Außerdem hatte sie nicht immer die Kraft, sich auch mitten in der Nacht um ihn zu kümmern, schließlich versuchte sie sich selbst an das Leben in den Staaten zu adaptieren. Natürlich im Bereich Zivilrecht, weshalb sie auch einen Job als Bürohilfe in einer großen Kanzlei angenommen hatte. Ihr Studium war auf die britischen Gesetze aufgebaut gewesen, da war das amerikanische Rechtssystem natürlich eine völlig neue Welt für sie.

Die Hackbällchen-Kartoffel-Suppe weckte einige müde Lebensgeister in Brandon, vertrieb jedoch nicht die trüben Gedanken.
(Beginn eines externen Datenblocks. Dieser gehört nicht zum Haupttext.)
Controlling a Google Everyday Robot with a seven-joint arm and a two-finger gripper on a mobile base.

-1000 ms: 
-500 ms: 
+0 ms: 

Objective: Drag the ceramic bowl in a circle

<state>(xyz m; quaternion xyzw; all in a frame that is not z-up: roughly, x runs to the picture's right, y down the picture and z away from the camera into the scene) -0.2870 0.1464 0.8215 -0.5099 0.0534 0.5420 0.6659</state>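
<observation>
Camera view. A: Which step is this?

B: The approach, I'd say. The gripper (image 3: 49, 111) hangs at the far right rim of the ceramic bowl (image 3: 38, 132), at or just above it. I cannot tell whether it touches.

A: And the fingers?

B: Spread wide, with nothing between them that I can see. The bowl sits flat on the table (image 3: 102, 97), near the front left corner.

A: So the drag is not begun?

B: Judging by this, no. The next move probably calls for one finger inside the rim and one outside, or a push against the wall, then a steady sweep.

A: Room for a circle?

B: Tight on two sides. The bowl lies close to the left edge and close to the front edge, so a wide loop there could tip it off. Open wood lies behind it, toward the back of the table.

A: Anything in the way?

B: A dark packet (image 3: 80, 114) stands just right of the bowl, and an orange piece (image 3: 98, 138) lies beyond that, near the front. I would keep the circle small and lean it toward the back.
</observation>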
Inzwischen machte er sich nicht nur um die Zukunft Sorgen, sondern auch um Sarah, die zwar mit am Tisch saß und über ihren neuen Job und ihre Kollegen redete, allerdings mit den Gedanken sehr weit weg zu sein schien.

»Was ist los, Sarah?«, fragte er, nachdem der letzte Löffel in seinem Mund verschwunden war.
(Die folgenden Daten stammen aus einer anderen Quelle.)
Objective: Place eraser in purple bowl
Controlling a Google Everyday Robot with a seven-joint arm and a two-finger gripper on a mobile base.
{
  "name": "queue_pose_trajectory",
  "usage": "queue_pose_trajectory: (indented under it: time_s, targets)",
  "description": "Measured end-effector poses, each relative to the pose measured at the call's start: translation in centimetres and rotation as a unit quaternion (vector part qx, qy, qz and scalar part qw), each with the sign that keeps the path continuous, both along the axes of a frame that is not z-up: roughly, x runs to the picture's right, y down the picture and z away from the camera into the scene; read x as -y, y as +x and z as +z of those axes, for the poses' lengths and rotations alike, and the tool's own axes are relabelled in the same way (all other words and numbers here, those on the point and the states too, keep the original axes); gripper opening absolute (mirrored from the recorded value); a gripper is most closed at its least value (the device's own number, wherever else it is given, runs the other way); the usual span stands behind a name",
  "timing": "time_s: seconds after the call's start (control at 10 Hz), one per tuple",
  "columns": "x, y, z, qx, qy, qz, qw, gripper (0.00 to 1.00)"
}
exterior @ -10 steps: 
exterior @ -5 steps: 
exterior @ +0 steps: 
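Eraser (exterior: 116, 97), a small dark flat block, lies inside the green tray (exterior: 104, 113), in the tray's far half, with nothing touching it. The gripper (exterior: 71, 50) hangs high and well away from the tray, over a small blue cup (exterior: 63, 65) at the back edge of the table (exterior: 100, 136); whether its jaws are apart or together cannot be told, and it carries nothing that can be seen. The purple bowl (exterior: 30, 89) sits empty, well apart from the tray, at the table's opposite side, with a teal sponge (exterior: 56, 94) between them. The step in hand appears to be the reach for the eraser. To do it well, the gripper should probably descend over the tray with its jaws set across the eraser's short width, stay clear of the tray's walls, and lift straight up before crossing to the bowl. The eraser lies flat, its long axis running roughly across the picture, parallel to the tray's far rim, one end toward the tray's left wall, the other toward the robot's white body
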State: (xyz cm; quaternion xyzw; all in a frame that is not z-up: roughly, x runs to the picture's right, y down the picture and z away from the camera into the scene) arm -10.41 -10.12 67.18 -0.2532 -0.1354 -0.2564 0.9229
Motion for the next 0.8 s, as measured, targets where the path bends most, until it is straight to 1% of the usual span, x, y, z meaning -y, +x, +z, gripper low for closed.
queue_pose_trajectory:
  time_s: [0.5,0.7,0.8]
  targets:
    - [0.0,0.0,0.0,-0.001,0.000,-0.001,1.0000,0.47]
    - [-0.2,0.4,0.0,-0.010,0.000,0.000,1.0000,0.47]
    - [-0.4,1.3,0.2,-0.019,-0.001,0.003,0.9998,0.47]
»Ich weiß es nicht mal genau ...«

Er schüttelte den Kopf. »Das kannst du mir nicht erzählen. Du bist nicht der Typ, der sich von etwas beunruhigen lässt, das er nicht sieht.«

»Vielleicht hat sich das geändert. Ich ... hatte heute das Gefühl, verfolgt zu werden.«

Jetzt war es heraus, und automatisch zog sich etwas in seinem Inneren zusammen. War es tatsächlich jemandem gelungen, seine Spur aufzunehmen, um sich an ihm zu rächen? Und wenn ja, warum hielt sich diese Person nicht direkt an ihn, sondern begann, seine Freundin zu verfolgen?
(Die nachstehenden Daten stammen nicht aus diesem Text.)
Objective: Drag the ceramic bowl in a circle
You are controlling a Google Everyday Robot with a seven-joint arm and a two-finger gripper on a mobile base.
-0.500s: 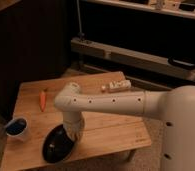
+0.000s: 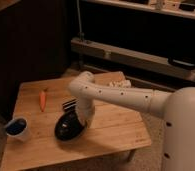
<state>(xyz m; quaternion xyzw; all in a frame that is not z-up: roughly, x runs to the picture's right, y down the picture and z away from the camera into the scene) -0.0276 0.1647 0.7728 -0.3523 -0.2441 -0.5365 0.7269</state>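
Note:
The ceramic bowl (image 2: 66,129) is a glossy black shallow bowl on the wooden table (image 2: 116,125), left of the middle and a little back from the front edge. My white arm bends at the elbow above the table and reaches down to the bowl's right rim. My gripper (image 2: 81,121) is at that rim, touching or just inside the bowl. The forearm hides most of it.
An orange carrot (image 2: 42,99) lies at the back left. A small white cup with blue inside (image 2: 16,128) stands at the left edge. A short black bar-shaped object (image 2: 69,103) lies just behind the bowl. Pale items (image 2: 122,83) sit at the far right corner.
The bowl has slid away from the front edge, back and slightly right, with my gripper moving along with it. The carrot and the cup have stayed put.

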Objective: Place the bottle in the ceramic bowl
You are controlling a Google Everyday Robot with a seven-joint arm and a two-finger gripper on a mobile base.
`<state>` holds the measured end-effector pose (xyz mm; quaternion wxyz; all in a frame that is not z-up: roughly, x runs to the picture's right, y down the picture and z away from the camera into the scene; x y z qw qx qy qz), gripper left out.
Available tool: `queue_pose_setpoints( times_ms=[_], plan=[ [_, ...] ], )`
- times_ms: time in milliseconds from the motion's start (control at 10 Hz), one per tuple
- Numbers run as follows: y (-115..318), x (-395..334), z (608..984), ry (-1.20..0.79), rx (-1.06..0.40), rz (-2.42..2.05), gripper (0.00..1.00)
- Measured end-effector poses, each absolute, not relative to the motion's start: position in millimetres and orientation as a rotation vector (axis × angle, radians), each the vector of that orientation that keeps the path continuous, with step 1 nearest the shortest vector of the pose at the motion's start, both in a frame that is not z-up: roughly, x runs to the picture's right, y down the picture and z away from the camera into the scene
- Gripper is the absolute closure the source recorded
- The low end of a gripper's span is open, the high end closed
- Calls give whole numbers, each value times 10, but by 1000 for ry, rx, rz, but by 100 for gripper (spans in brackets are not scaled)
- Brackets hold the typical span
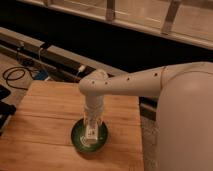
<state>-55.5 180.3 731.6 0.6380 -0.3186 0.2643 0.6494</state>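
My claw (92, 131) hangs straight down over the round glossy dark-green ceramic bowl (76, 137), its tip inside the ring of the rim; between its fingers I make out the small slim white bottle with dark label marks (91, 134), upright and low in the bowl; I judge the claw clenched on the bottle, though whether the bottle's base touches the bowl's floor I cannot tell. So the carrying looks done; what remains, by my reckoning, is to let go and lift clear.

The bowl sits on the pale wooden plank surface (45, 115), near its front right part; the right edge lies just beside the bowl, and my own bulky white arm (150, 85) crowds that side; the left and rear of the surface offer open wood; straight up looks the freest way out.
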Motion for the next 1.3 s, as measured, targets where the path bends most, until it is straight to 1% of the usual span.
queue_pose_setpoints(
  times_ms=[100, 200, 300, 500, 700, 900, 1000, 1100, 1300],
  plan=[
    [1849, -531, 7299, 607, -733, 1483, 100],
    [1847, -560, 7299, 601, -736, 1481, 96],
    [1848, -561, 7298, 601, -736, 1480, 89],
    [1847, -551, 7297, 603, -735, 1480, 66],
    [1849, -555, 7298, 603, -736, 1479, 48],
    [1856, -554, 7300, 605, -736, 1478, 26],
    [1856, -554, 7300, 605, -736, 1478, 22],
    [1855, -552, 7300, 605, -736, 1478, 20],
    [1854, -550, 7300, 605, -736, 1479, 20]
  ],
)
»Hast du jemanden gesehen?«

»Das ist es ja gerade – ich habe niemanden gesehen, auch keine Schritte oder Stimmen gehört. Trotzdem bin ich mir sicher, dass da jemand war. Die Blicke haben sich wie glühende Nadeln durch meinen Rücken gebrannt, doch jedes Mal, wenn ich mich umgedreht habe, waren da nur Schatten und Dunkelheit.«

»Keine Menschen also?«

Sarah schreckte förmlich auf und starrte ihm direkt in die Augen. »Was willst du damit andeuten? Dass meine Verfolger irgendetwas anderes sind als Menschen? Dämonen?«

»Ich habe keine Ahnung. Es wäre zumindest eine Möglichkeit, nach dem, was Rakk uns so alles mit auf den Weg gegeben hat. Angesichts dessen, was mit mir in Norwegen passiert ist, hätte es mich eigentlich nicht überraschen sollen, dass es da draußen Geschöpfe wie Vampire, Werwölfe und Zombies gib – oder eben lebende Schatten.«

»Was sollte ein lebender Schatten ausgerechnet von mir wollen?«

»Ich weiß es doch nicht. Viel wichtiger ist, dass ich jetzt hier bin und du dir keine Sorgen mehr zu machen brauchst. Was auch auf uns zukommen mag, ich bin für dich da.«

Sarah legte eine Hand auf seine geballte Faust und lächelte.

Es war bereits kurz vor elf, dennoch saßen Bella Tosh und Rakk immer noch in ihrem aussichtsreichen, modern ausgestatteten Büro im 46. Stock des Empire State Buildings. Wie so oft, wenn er nicht wusste, was er tun sollte, ließ der Dienstleister seinen Blick über die Wolkenkratzer der gewaltigen Metropole schweifen, die ihn – zumindest von dieser Position aus betrachtet – an seine Heimat Twilight City denken ließ.

Und wahrscheinlich nicht nur ihn, denn auch seine Partnerin stammte aus dieser in einer anderen Dimension liegenden Stadt, in die sie beide aus sehr unterschiedlichen Motiven sehr gerne noch einmal zurückreisen würden.

Da das aktuell nicht möglich war, blieb ihnen nichts anderes übrig, als sich dem Leben in dieser Welt anzupassen, was ihnen mal mehr, mal weniger gut gelang. Besonders Rakk hatte sich bereits recht gut daran gewöhnt und war dabei, sich in seiner Tarnidentität als zwielichtiger Privatdetektiv Nathaniel Dekker einen mindestens ebenso großen Kundenkreis aufzubauen wie damals in Twilight City.